Bulan puasa tinggal hitungan hari, berbagai daerah di Jawa kita jumpai berbagai bentuk ritual sadranan atau biasa disebut nyadran atau ruwahan atau megengan, karena dilaksanakan pada bulan Ruwah dalam hitungan kalender Islam Jawa.
Tradisi yang hingga saat ini masih berlangsung di kalangan masyarakat desa dan bahkan kota itu mempunyai makna simbolis, yakni menguatnya hubungan diri orang Jawa dengan para leluhur yang telah mendahului, hubungan dengan sesama, dan hubungan dengan Tuhan Yang Mahakuasa.
Tradisi nyadran intinya berupa ziarah kubur pada bulan Sya’ban (Arab), atau Ruwah dalam kalender Jawa. Tradisi itu menjadi semacam kewajiban bagi orang Jawa sebagai balas budi terhadap leluhur. Ziarah dengan membersihkan makam leluhur, memanjatkan doa permohonan ampun untuk leluhur, dan tabur bunga tersebut adalah simbol bakti dan ungkapan penghormatan serta terima kasih seseorang sebagai manusia kepada para leluhurnya.
Makna yang terkandung dalam persiapan puasa di bulan Ramadan adalah agar orang mendapatkan berkah dan ibadahnya diterima Allah. Lewat ritual nyadran, masyarakat Jawa melakukan penyucian diri, membersihkan batu-batu nisan dari rumput liar dan ilalang, dan melakukan doa. Meski bentuk kegiatan sama, namun makna nyadran sangat berbeda dengan ziarah kubur.
Berbeda dengan ziarah kubur, ritual nyadran dilakukan secara kolektif, melibatkan seluruh warga desa. Ritual nyadran ini biasanya dilakukan di dua pusat bangunan desa, yaitu makam dan masjid. Biasanya, setelah melakukan bersih makam, acara beralih pada kenduri yang biasanya digelar di masjid. Sebagaimana kenduri pada umumnya, agendanya adalah berdoa dan makan nasi kenduri, yaitu berupa nasi tumpeng dengan lauk ingkung ayam, urap-urapan, buah-buahan, serta jajan.
Di beberapa desa yang tradisi nyadran-nya masih kuat, masyarakat meletakkan aneka sesaji dalam sebuah tenong, yaitu nampan bulat yang terbuat dari anyaman bambu, dengan alas daun pisang atau daun jati. Satu tenong dikepung beberapa orang sekaligus. Ketika acara doa atau tahlilan selesai, maka mereka akan makan beramai-ramai.
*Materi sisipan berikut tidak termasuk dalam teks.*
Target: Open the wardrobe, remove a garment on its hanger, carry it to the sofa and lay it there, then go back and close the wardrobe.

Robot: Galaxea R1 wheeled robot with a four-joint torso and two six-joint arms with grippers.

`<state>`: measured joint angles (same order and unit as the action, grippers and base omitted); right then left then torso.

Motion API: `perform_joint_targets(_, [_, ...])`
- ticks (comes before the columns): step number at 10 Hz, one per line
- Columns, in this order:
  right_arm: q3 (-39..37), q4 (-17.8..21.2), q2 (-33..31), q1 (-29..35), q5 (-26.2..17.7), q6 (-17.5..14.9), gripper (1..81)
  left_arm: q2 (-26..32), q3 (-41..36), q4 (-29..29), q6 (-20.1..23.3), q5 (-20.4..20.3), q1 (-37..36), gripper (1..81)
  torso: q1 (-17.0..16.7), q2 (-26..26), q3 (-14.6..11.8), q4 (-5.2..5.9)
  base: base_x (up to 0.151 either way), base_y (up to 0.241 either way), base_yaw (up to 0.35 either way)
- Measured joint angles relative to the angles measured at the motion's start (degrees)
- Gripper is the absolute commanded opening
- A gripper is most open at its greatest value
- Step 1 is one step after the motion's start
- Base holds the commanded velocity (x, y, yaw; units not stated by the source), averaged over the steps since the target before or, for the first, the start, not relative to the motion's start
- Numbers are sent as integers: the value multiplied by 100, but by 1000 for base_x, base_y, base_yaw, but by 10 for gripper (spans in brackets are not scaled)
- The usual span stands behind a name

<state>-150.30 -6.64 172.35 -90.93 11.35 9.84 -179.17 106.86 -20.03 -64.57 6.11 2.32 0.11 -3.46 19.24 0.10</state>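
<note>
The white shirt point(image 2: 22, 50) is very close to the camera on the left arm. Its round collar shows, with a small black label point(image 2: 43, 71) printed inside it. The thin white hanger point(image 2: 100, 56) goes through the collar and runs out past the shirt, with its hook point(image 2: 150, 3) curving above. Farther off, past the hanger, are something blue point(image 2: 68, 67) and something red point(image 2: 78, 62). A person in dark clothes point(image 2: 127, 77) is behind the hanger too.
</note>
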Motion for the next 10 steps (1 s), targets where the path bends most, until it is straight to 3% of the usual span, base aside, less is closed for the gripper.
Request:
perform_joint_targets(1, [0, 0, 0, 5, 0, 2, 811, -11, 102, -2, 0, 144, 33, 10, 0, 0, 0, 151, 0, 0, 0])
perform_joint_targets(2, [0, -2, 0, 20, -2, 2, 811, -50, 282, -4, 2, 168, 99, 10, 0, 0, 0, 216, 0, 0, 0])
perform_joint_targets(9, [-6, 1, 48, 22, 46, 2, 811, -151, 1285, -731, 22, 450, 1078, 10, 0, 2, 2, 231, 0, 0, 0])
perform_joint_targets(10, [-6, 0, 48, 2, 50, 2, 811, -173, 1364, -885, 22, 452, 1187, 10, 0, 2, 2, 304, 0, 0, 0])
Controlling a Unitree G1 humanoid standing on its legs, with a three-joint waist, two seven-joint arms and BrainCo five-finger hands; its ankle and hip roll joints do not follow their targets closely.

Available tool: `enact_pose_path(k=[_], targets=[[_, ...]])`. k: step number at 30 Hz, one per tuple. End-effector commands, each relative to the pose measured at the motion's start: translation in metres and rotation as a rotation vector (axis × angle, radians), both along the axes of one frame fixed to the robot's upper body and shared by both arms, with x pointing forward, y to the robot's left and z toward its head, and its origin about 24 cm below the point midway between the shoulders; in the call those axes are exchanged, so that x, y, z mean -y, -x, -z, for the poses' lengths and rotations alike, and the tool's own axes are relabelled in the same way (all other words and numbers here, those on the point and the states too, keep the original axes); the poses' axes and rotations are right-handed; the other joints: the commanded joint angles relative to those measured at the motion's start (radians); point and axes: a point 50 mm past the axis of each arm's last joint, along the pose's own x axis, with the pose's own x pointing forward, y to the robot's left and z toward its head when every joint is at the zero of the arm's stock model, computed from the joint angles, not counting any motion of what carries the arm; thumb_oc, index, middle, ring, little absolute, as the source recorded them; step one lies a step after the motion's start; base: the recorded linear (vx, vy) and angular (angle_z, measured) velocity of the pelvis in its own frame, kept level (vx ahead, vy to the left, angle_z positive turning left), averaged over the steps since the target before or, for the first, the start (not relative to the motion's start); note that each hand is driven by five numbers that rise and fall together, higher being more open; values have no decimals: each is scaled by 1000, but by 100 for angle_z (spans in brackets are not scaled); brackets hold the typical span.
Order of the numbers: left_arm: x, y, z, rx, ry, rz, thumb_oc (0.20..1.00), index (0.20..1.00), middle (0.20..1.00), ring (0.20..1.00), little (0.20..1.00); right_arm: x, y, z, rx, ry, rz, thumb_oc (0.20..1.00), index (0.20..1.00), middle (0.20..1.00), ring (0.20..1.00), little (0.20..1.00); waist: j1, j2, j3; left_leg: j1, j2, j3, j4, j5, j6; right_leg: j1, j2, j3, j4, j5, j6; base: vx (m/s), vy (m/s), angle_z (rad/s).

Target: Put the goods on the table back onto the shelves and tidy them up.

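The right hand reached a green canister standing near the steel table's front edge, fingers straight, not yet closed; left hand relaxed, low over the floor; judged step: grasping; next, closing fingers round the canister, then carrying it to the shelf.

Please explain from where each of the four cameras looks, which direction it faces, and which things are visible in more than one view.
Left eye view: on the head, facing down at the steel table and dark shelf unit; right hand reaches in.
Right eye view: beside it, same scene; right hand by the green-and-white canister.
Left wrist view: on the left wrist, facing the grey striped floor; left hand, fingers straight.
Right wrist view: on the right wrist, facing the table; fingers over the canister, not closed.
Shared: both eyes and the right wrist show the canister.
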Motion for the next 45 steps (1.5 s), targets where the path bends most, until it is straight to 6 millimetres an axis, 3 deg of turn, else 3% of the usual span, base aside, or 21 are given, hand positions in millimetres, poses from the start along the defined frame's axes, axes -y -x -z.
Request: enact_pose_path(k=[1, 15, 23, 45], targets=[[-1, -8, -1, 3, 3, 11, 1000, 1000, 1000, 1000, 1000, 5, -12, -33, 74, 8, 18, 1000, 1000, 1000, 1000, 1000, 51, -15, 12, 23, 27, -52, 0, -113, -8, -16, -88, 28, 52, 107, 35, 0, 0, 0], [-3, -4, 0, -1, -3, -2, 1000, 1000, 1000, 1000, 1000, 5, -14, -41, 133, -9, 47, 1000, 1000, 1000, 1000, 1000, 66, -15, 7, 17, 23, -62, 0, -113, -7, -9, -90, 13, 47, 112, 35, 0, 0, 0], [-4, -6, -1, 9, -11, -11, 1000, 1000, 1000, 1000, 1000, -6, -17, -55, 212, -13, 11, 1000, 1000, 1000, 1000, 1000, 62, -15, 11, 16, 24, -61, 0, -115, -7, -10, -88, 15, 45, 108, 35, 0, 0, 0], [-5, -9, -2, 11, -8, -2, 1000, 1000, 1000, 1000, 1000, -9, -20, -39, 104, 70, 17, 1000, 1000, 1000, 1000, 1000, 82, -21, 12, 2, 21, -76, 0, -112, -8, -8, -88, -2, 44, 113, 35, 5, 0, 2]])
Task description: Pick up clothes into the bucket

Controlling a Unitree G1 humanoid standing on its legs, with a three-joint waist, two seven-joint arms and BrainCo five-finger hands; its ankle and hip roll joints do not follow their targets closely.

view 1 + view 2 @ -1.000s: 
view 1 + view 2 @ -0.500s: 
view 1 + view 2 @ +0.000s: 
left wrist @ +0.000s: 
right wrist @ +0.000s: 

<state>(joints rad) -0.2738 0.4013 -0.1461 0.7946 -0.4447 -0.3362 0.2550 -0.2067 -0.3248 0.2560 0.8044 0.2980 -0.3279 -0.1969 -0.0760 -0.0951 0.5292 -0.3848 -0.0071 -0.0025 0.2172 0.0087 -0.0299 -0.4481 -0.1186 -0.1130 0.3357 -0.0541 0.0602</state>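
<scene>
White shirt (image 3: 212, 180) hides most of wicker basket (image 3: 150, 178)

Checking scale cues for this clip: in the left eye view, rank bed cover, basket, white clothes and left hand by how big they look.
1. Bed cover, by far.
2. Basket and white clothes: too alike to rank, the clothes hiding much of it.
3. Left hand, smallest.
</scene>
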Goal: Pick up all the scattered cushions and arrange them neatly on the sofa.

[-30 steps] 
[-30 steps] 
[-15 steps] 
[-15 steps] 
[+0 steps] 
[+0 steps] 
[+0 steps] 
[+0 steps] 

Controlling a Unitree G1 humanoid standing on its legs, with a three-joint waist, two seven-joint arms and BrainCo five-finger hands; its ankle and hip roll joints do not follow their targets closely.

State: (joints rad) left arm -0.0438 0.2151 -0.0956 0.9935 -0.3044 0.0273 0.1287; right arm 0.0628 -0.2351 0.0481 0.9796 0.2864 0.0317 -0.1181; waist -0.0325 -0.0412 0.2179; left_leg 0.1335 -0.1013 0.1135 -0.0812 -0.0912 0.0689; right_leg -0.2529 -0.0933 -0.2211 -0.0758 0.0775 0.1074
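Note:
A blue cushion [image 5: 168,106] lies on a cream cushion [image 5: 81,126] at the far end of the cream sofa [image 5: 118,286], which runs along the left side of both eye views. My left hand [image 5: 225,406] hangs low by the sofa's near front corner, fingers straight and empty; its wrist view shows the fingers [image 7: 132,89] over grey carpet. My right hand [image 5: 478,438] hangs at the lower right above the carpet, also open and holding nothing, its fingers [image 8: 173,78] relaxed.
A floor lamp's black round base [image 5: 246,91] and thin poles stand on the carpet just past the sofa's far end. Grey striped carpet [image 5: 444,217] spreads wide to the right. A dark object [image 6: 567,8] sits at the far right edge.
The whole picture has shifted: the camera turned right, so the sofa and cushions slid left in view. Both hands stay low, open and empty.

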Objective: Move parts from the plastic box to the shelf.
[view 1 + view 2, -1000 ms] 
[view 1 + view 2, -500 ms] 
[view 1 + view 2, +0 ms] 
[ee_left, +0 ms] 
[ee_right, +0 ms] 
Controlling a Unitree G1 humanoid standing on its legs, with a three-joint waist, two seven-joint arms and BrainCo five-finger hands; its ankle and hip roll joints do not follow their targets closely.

Melalui rangkaian tradisi nyadran itulah orang Jawa merasa lengkap dan siap untuk memasuki ramadhan, bulan suci yang penuh berkah itu.
Sebab, bagi orang Jawa, nyadran juga berarti sebuah upaya untuk lebih mendekatkan diri kepada Tuhan, memperbaiki hubungan baik dengan masyarakat dan lingkungan, serta menunjukkan bakti kepada para leluhur mereka.